Questions to Ponder about Our Planet:
Do you agree with Bill McKibben's conclusion that human activity on the planet has already made it a different place?
What in your experience confirms or contradicts it?
Given the new reality in which we ind ourselves, the church needs to revisit its inherited faith and practice. How do we apply our values and teachings in the midst of this unprecedented situation? The language, priorities, and practices of our parents and grandparents cannot function unaltered in the context of an altered earth. In other words, the faith of the past generations that made sense on planet earth may need to adjust to become the faith for future generations who live on planet Eaarth.
Of course, the church has always been making adjustments to its faith and practice. In response to big social changes such as war, women's suffrage, civil rights, and other movements, the church continues to make changes to its priorities, policies, and practices. As the church has in the past, we are called to reengage and reimagine Christian faith for our own day.
Questions to Ponder about Social Change:
Have you been witness to or been involved in large social changes in the past or present? What were the issues? What kinds of challenge did they present to your faith? What kinds of change do they continue to demand from the church?
The pastoral teaching acknowledges this reality:
Christians cannot be indifferent to global warming, pollution, natural resource depletion, species extinctions, and habitat destruction, all of which threaten life on our planet. Because so many of these threats are driven by greed, we must also actively seek to create more compassionate and sustainable economies that support the well-being of all God's creation. We are especially called to pay heed to the suffering of the earth.
In many ways, these are new challenges presented to the church, and they challenge the church to reconsider its role as both participant in the problems and actor in the solutions. Greed, of course, is nothing new, and acts of compassion have always been hallmarks of a faithful life in Christ. But what is new for human societies today is that the consequences of our choices have unparalleled consequences for the whole web of life. Continuing with business as usual is already causing great suffering worldwide and could inflict unspeakable harm in the very near future.
Larry Rasmussen uses a biblical metaphor to capture this essential idea:
Our present condition is new wine without new wineskins. This does not bode well ... The new wine is not the vintage we expected. It is a planet undergoing sufficient change in its core surface processes that it tallies as geophysical, and not only economic, political, cultural, or religious, change; change of such an order of magnitude that some scientists have named it a new geological age.
The impact of our species on the planet in just a few hundred years is comparable to the changes wrought in geologic time over hundreds of thousands of years. While the planet has undergone such extensive changes before, it has never experienced them in such a short span of time. This is something new on the earth, and something new set before the church as a challenge to its faith and practice.

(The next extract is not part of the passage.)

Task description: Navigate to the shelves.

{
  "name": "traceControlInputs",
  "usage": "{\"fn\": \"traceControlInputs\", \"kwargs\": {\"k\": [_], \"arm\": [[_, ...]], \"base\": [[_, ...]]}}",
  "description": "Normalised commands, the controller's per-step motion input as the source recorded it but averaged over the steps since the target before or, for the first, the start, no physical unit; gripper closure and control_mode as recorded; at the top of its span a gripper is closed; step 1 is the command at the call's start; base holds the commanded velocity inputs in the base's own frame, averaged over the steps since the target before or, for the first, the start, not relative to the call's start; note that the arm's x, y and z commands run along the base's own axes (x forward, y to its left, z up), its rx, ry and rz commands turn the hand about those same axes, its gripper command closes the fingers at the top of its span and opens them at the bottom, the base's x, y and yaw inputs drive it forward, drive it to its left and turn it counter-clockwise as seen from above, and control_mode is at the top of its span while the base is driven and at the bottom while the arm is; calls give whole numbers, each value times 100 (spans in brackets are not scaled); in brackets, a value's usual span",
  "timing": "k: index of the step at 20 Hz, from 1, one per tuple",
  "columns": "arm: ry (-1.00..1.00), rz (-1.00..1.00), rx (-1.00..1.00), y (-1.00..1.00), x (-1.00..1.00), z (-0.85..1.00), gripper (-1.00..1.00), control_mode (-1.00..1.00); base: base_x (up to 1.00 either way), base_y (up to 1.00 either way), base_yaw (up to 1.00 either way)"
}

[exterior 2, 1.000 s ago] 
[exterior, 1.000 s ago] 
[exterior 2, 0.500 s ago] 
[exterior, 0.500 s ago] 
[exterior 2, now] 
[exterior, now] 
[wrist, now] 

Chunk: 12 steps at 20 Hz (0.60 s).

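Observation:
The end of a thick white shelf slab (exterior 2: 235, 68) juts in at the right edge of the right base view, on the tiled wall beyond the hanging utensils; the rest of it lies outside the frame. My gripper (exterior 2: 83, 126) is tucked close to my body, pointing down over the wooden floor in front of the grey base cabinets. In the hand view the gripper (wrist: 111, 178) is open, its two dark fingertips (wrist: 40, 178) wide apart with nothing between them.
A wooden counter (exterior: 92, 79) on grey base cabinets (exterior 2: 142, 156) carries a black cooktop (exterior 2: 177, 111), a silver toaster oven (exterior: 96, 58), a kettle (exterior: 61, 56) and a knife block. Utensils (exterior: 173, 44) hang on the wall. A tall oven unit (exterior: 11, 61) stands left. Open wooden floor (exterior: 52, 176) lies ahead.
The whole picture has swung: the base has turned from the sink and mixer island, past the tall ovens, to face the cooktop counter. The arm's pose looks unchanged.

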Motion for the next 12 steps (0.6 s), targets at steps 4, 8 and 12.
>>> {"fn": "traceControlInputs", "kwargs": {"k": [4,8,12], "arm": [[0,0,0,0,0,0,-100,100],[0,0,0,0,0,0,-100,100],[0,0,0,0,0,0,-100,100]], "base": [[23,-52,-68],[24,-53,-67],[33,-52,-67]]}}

We all need to recognize the relevance of these issues to the life of the church today and to invite new forms of repentance and renewal that connect to these realities. As Christians, how are we to live in this new age? What does the gospel of God's salvation say to us in this day? What does it call us to say to others about these things?
Questions to Ponder about Repentance:
How open is your faith community to entering into "new forms of repentance and renewal"? What are some potential opportunities for repentance and renewal in your faith community?
Questions to Ponder about Your Own "Graceful Intentions":
What changes in your own life of faith, prayer, and behavior have you made that are ways to "speak and act on behalf of God's good creation"? What further changes might you consider?
What changes in your faith community have been made to "speak and act on behalf of God's good creation"? What further changes might be considered?
Take a walk through your living spaces, and as you walk, ask, "How does this space speak and act on behalf of God's good creation? In what ways does it speak against it?" What changes could be made? What changes seem impossible or impractical?
After the Session: Graceful Living
One option during the group session was to read and discuss Jeremiah 12:4, where the prophetJeremiah recognizes that the land mourns and the grass withers. Can you think of times and places where you have witnessed that the land was mourning and the grass was withered? As you go about your day and the week to come, prepare to take an inventory of times and places where you see that the land is mourning around you, and that the grass has withered. Where are such places? What are the root causes of this phenomena?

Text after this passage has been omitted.